Production designer Nelson Lowry creates a spooky New England landscape of Colonial buildings, fearsome forests and haunted graveyards. The level of detail in the miniature sets is amazing. Many of the movie’s funniest jokes lurk in the background to reward sharp-eyed viewers. My favorite is a sign outside the school that reads, “Spelling bee: Next Wensday.”

Co-director Chris Butler receives sole script credit, which is rare in animation. Butler’s story moves fast, and once the zombies rise from their graves, “ParaNorman” is way more intense than “The Bourne Legacy.” Yet the story’s characterization is unusually rich.

Norman is sympathetic but not flawless.
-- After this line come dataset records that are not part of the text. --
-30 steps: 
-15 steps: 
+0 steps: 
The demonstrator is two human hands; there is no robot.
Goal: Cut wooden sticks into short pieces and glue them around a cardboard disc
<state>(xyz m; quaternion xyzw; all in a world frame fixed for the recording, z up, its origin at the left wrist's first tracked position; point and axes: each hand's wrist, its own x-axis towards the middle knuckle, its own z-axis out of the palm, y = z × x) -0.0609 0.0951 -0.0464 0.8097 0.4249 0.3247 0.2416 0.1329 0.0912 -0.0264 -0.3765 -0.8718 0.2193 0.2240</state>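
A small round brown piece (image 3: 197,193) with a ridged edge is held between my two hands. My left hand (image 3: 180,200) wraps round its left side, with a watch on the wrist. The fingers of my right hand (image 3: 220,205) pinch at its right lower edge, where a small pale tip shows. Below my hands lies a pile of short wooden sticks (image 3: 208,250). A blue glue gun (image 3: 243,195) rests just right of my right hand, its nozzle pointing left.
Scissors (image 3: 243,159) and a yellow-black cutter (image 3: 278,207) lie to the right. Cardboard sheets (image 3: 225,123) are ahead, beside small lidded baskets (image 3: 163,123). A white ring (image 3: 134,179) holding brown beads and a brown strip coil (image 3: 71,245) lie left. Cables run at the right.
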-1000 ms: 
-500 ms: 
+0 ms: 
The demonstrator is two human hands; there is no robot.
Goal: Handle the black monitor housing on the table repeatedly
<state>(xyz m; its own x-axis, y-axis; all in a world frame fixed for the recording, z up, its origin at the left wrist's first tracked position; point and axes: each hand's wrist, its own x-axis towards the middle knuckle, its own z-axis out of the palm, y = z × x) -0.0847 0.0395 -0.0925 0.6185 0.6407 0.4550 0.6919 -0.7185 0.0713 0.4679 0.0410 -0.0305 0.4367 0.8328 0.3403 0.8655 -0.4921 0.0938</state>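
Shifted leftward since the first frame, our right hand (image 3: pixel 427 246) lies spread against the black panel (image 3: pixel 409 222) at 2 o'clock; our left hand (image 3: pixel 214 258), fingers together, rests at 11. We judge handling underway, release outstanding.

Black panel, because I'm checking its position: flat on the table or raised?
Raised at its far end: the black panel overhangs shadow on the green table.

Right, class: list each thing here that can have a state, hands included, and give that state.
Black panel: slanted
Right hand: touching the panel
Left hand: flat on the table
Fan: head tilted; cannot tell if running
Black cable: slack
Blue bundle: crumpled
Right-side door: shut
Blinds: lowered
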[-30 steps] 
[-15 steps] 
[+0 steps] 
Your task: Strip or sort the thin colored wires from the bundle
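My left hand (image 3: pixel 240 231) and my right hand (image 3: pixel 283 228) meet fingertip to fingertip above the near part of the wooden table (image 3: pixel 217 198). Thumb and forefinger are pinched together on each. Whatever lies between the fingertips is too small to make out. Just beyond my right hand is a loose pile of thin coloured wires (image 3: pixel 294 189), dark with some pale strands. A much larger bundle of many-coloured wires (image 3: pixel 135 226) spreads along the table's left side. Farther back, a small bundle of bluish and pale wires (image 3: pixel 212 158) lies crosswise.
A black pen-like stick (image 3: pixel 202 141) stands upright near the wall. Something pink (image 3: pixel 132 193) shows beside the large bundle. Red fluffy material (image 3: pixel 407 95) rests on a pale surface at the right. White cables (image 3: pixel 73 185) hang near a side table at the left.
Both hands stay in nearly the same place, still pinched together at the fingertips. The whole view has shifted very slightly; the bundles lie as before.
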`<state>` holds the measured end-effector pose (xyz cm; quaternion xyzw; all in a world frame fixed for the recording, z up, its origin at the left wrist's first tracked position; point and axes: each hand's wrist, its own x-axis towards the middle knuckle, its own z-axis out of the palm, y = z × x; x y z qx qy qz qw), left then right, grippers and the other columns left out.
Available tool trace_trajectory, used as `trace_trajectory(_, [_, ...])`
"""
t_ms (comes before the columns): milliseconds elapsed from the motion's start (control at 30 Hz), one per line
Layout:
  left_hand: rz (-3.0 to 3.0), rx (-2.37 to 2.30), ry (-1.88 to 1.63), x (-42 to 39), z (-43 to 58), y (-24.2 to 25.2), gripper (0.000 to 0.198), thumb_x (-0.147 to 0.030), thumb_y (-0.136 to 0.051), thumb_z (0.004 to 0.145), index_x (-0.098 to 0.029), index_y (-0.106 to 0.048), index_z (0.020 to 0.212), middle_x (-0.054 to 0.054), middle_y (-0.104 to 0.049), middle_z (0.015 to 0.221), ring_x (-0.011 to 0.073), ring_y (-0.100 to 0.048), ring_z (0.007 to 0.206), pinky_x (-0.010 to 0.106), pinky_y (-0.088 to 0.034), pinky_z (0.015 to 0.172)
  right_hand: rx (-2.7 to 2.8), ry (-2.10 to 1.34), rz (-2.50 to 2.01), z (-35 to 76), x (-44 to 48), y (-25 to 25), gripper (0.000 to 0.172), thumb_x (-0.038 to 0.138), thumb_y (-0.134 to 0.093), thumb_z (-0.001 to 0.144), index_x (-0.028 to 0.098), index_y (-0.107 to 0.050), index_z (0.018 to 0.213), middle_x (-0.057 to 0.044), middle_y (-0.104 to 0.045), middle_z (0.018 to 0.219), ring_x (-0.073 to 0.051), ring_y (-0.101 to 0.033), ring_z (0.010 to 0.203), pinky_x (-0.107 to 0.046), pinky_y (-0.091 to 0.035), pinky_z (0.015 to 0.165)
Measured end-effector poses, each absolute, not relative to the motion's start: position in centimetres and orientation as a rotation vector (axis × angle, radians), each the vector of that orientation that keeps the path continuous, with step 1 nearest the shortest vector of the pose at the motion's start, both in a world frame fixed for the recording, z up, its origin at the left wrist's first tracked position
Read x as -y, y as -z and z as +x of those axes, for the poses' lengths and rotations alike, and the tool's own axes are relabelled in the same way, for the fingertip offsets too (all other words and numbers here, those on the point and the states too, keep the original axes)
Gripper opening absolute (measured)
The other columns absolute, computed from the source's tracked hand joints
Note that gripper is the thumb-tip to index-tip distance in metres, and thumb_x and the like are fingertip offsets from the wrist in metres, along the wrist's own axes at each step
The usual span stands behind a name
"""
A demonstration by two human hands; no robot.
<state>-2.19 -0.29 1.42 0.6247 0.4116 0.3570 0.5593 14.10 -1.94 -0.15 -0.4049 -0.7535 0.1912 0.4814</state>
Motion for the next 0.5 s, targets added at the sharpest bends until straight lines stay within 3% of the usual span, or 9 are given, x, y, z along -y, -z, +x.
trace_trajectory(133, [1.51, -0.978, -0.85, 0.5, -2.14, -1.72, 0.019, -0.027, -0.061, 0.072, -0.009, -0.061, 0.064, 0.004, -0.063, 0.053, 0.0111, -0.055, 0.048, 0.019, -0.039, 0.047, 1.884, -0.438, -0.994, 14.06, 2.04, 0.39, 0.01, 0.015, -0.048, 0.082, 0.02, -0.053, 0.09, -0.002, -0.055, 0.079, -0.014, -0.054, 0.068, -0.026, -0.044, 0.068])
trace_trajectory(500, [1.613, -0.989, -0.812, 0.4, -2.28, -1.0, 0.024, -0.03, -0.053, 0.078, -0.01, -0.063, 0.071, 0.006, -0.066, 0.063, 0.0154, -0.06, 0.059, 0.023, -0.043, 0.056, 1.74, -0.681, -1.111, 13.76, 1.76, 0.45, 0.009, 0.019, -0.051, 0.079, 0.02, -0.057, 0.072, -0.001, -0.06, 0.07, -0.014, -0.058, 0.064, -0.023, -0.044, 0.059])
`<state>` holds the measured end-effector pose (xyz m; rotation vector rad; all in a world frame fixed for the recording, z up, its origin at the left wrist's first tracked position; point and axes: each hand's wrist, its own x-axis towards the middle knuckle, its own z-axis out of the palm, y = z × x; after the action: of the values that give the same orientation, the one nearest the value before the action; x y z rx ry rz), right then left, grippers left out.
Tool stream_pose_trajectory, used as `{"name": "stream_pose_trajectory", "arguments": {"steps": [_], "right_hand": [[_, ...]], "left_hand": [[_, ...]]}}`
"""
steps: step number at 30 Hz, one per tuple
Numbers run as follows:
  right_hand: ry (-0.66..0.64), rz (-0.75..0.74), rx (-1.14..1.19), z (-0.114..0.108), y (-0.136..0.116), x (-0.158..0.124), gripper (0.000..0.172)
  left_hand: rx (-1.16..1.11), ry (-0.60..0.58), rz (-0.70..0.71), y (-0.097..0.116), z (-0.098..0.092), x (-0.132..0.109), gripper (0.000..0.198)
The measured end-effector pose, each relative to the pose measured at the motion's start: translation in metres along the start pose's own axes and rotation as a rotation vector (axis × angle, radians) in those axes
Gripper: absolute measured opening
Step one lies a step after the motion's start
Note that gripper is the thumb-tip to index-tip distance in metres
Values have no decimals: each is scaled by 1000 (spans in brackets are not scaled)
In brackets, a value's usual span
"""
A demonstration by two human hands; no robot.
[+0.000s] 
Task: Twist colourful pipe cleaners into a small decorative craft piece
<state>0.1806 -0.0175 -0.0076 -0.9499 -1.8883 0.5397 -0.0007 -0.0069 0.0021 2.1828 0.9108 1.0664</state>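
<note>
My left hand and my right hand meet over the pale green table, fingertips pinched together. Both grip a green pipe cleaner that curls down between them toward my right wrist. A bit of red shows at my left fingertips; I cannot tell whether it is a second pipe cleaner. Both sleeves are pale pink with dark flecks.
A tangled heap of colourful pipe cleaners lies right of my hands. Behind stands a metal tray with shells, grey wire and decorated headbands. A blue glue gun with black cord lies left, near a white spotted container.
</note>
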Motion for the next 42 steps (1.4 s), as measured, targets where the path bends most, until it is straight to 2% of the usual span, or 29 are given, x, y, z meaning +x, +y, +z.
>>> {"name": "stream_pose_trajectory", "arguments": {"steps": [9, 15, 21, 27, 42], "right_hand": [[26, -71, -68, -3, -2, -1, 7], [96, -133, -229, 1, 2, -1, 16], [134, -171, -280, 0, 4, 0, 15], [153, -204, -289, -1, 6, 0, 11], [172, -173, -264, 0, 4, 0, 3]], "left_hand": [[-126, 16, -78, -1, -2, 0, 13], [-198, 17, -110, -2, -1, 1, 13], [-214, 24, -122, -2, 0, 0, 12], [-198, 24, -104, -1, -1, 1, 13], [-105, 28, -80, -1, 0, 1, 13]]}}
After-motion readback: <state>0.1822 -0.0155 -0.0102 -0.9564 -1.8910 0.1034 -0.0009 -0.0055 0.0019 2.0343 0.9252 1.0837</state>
He has become so used to being a loner, and preferring the company of the dead over the living, that he doesn’t realize another school outcast, the tubby and not-too-bright Neal (Tucker Albrizzi), wants to be his friend.

Fate hands Norman a zombie-fighting crew that includes Neil; Courtney; Neil’s jock older brother (Casey Affleck); and Norman’s main tormentor at school, Alvin (Christopher Mintz-Plasse, cast against type). Although Courtney laments, “Now the geeks are in charge,” by the end, even the cheerleader and the bully have proved their value. The jock? Not so much.

The first half of “ParaNorman” is carefully built from horror movie conventions, but the story subtly begins to subvert them all. The zombies are not who they seem, and a revelation about the witch is chilling.

The anti-bullying message is hard to miss. “If you were bigger and stupid, you’d be a bully, too,” Neil tells Norman. But “ParaNorman” digs deeper to explain how people sometimes say and do terrible things because they fear the unknown. Norman eventually sees that the persecution the witch faced three centuries ago is not unlike the scorn he endures today.

The climax is exciting, but the thoughts it expresses about tolerance and forgiveness are profound and beautiful. The moral lessons of “ParaNorman” are more complex than the simple message of “Believe in yourself” espoused by most films aimed at children.

Perhaps I'm ruining "ParaNorman" by making it sound like a movie that's good for you instead of a movie that's fun. "ParaNorman" is fun, almost deliriously so with its dark sense of comedy. For Fell and Butler, fun doesn't mean sacrificing intelligence, and
"ParaNorman" is packed with smart thrills for everyone from 8 to 80. For viewers younger than that, give them a few more years of "Scooby-Doo" to build up to this.

“ParaNorman”
4 stars
Rated PG for scary action and images, thematic elements, some rude humor and language
Running time: 1 hour, 33 minutes
Who’s in it: Voices of Kodi Smit-McPhee, John Goodman, Anna Kendrick, Jeff Garlin
What it’s about: Norman, a middle-school boy who can speak to the dead, realizes he is the only one who can save his small New England town from a witch’s 300-year-old curse. He must act fast to prevent a zombie invasion.